• **Your objective**: Aim for an exact copy of the listing, without any images.
---------- Exercise data ----------
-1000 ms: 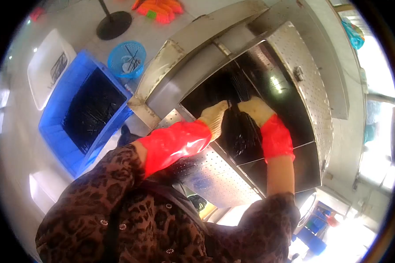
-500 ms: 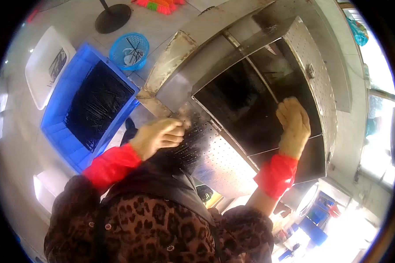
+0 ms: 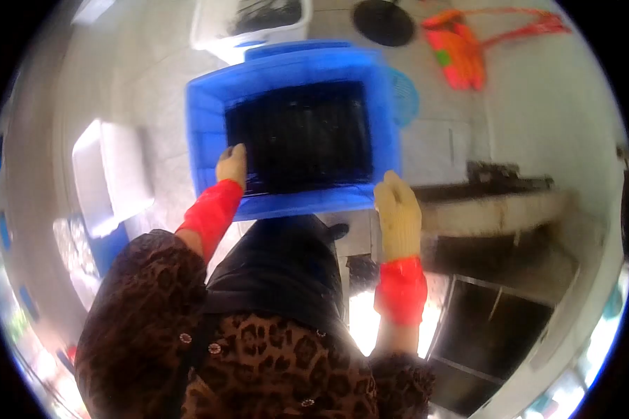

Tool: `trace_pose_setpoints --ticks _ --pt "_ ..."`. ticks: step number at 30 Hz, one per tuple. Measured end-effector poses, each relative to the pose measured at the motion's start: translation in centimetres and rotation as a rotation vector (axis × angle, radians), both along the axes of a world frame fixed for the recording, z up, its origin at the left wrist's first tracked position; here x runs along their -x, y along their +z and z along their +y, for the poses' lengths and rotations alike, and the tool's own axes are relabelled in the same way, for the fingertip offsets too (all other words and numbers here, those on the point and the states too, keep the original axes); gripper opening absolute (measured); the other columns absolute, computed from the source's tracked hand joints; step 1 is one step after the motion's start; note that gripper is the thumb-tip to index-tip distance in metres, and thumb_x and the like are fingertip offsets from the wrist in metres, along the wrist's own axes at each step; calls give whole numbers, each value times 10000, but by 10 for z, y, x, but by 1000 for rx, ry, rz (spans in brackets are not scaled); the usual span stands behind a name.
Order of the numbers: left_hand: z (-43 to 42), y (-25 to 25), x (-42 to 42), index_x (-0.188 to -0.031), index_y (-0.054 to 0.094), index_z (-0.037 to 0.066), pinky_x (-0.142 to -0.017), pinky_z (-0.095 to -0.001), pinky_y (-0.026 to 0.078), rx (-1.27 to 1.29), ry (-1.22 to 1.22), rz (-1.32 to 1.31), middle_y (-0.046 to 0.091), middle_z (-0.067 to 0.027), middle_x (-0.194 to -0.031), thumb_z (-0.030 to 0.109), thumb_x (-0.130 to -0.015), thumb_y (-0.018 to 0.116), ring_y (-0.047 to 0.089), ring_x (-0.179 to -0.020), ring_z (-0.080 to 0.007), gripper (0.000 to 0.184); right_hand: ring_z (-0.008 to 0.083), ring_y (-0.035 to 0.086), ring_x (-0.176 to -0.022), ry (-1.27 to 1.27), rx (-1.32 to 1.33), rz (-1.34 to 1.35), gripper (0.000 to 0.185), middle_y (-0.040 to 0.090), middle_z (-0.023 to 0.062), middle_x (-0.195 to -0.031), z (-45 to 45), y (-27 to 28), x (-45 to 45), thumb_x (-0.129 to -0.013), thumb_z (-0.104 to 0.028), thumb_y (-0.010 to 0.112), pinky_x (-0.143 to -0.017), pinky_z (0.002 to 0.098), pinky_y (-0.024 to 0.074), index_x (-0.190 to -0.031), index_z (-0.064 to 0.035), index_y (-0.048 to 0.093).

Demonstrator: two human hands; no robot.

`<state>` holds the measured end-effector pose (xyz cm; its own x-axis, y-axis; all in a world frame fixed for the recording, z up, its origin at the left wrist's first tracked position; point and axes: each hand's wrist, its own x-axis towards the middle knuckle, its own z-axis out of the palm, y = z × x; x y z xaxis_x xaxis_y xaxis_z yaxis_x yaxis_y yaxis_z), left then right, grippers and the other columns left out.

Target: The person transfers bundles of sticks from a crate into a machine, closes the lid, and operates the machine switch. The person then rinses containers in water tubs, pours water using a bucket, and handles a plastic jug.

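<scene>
A blue crate stands in front of me, with a mass of thin black pieces lying in it. My left hand, in a pale glove with a red cuff, is over the crate's near left part, its fingers bent together by the black pieces; whatever it may hold is hidden. Near the crate's front right corner is my right hand, gloved the same way, fingers curled together. Blur hides whether it holds or touches anything.
A white bin with dark pieces stands behind the crate, a light blue basket at its right. White container at left. Orange broom and round black base at the back. Metal-framed dark compartments lie at lower right.
The view has swung left from the metal compartments to the blue crate. Both hands, earlier together at dark pieces in the compartment, have separated and are now at the crate.
</scene>
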<state>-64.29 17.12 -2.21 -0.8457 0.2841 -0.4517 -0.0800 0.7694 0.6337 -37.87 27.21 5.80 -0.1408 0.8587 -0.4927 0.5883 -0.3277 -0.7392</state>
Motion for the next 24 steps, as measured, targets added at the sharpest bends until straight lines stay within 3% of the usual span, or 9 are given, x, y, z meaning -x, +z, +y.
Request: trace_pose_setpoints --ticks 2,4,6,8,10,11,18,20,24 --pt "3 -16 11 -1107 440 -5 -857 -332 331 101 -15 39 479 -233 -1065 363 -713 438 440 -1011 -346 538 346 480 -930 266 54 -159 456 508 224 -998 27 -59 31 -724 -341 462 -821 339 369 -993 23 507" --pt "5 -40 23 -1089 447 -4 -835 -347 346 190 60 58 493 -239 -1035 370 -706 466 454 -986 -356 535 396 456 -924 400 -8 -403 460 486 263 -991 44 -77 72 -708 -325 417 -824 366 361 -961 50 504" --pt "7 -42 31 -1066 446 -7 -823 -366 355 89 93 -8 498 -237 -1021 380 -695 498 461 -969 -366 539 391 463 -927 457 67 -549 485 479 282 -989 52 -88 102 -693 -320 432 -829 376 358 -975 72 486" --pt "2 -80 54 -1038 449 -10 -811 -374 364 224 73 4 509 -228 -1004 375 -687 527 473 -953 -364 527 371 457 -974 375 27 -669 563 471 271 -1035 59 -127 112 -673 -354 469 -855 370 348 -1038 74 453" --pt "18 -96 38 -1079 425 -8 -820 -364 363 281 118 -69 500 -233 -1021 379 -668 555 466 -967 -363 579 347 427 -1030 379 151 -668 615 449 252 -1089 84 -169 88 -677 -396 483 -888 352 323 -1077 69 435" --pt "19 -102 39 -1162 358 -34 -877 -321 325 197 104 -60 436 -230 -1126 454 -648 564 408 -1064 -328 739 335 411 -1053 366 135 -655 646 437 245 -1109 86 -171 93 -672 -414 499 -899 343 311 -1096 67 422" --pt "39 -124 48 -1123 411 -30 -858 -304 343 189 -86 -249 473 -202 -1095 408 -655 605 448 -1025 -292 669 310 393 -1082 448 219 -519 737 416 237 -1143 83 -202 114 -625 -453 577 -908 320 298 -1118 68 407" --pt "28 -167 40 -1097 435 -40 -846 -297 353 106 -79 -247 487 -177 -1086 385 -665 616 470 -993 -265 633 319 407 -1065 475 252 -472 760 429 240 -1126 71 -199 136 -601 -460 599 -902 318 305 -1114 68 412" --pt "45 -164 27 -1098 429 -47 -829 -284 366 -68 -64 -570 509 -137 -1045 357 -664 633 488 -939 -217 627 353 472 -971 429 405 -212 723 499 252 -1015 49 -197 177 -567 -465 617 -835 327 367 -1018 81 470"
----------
• **Task solution**:
-1000 ms: 
-500 ms: 
+0 ms: 

Tool: `trace_pose_setpoints --ticks _ --pt "_ ..."`. ticks: step number at 30 Hz, one per tuple. Measured end-effector poses, each relative to the pose measured at the motion's start: translation in centimetres and rotation as a rotation vector (axis × angle, radians), both along the axes of a world frame fixed for the recording, z up, its origin at the left wrist's first tracked position; here x runs along their -x, y along their +z and z along their +y, for the poses' lengths and rotations alike, and the tool's own axes are relabelled in the same way, for the fingertip offsets too (all other words and numbers here, those on the point and the states too, keep the original axes); gripper opening absolute (measured); the other columns absolute, computed from the source's tracked hand joints; step 1 is one step after the motion's start; note that gripper is the thumb-tip to index-tip distance in metres, and thumb_x and the like are fingertip offsets from the wrist in metres, along the wrist's own axes at each step; calls give whole numbers, each value times 10000, but by 10 for z, y, x, but by 1000 for rx, ry, rz (spans in brackets are not scaled); the usual span stands behind a name.
Order of the numbers: left_hand: z (-43 to 42), y (-25 to 25), x (-42 to 42), index_x (-0.188 to -0.031), index_y (-0.054 to 0.094), index_z (-0.037 to 0.066), pinky_x (-0.142 to -0.017), pinky_z (-0.095 to -0.001), pinky_y (-0.026 to 0.078), rx (-1.27 to 1.29), ry (-1.22 to 1.22), rz (-1.32 to 1.31), middle_y (-0.046 to 0.091), middle_z (-0.067 to 0.027), middle_x (-0.194 to -0.031), thumb_z (-0.030 to 0.109), thumb_x (-0.130 to -0.015), thumb_y (-0.018 to 0.116), ring_y (-0.047 to 0.089), ring_x (-0.179 to -0.020), ring_z (-0.080 to 0.007), gripper (0.000 to 0.184); right_hand: ring_z (-0.008 to 0.083), ring_y (-0.035 to 0.086), ring_x (-0.176 to -0.022), ry (-1.27 to 1.27), rx (-1.32 to 1.33), rz (-1.34 to 1.35), gripper (0.000 to 0.185), middle_y (-0.040 to 0.090), middle_z (-0.023 to 0.062), middle_x (-0.195 to -0.031), z (-45 to 45), y (-27 to 28), x (-45 to 45), thumb_x (-0.129 to -0.013), thumb_z (-0.104 to 0.028), thumb_y (-0.010 to 0.112), pinky_x (-0.143 to -0.017), pinky_z (0.002 to 0.098), pinky_y (-0.024 to 0.074), index_x (-0.190 to -0.031), index_z (-0.064 to 0.035), index_y (-0.048 to 0.093).

Demonstrator: two human hands; no robot.

`<state>` holds the measured end-effector pose (xyz cm; its own x-axis, y-axis; all in a world frame fixed for the recording, z up, its origin at the left wrist's first tracked position; point and axes: each hand's wrist, its own x-axis towards the middle knuckle, its own z-axis out of the palm, y = z × x; x y z xaxis_x xaxis_y xaxis_z yaxis_x yaxis_y yaxis_z), left then right, grippers and the other columns left out.

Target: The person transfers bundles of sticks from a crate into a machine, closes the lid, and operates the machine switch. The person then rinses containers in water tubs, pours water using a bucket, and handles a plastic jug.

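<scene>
A blue crate stands in front of me, with a mass of thin black pieces lying in it. My left hand, in a pale glove with a red cuff, is over the crate's near left part, its fingers bent together by the black pieces; whatever it may hold is hidden. Near the crate's front right corner is my right hand, gloved the same way, fingers curled together. Blur hides whether it holds or touches anything.
A white bin with dark pieces stands behind the crate, a light blue basket at its right. White container at left. Orange broom and round black base at the back. Metal-framed dark compartments lie at lower right.
The view has swung left from the metal compartments to the blue crate. Both hands, earlier together at dark pieces in the compartment, have separated and are now at the crate.
</scene>
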<state>-64.29 17.12 -2.21 -0.8457 0.2841 -0.4517 -0.0800 0.7694 0.6337 -37.87 27.21 5.80 -0.1408 0.8587 -0.4927 0.5883 -0.3277 -0.7392</state>
Motion for the next 24 steps, as measured, targets added at the sharpest bends until straight lines stay within 3% of the usual span, or 9 are given, x, y, z meaning -x, +z, +y.
Request: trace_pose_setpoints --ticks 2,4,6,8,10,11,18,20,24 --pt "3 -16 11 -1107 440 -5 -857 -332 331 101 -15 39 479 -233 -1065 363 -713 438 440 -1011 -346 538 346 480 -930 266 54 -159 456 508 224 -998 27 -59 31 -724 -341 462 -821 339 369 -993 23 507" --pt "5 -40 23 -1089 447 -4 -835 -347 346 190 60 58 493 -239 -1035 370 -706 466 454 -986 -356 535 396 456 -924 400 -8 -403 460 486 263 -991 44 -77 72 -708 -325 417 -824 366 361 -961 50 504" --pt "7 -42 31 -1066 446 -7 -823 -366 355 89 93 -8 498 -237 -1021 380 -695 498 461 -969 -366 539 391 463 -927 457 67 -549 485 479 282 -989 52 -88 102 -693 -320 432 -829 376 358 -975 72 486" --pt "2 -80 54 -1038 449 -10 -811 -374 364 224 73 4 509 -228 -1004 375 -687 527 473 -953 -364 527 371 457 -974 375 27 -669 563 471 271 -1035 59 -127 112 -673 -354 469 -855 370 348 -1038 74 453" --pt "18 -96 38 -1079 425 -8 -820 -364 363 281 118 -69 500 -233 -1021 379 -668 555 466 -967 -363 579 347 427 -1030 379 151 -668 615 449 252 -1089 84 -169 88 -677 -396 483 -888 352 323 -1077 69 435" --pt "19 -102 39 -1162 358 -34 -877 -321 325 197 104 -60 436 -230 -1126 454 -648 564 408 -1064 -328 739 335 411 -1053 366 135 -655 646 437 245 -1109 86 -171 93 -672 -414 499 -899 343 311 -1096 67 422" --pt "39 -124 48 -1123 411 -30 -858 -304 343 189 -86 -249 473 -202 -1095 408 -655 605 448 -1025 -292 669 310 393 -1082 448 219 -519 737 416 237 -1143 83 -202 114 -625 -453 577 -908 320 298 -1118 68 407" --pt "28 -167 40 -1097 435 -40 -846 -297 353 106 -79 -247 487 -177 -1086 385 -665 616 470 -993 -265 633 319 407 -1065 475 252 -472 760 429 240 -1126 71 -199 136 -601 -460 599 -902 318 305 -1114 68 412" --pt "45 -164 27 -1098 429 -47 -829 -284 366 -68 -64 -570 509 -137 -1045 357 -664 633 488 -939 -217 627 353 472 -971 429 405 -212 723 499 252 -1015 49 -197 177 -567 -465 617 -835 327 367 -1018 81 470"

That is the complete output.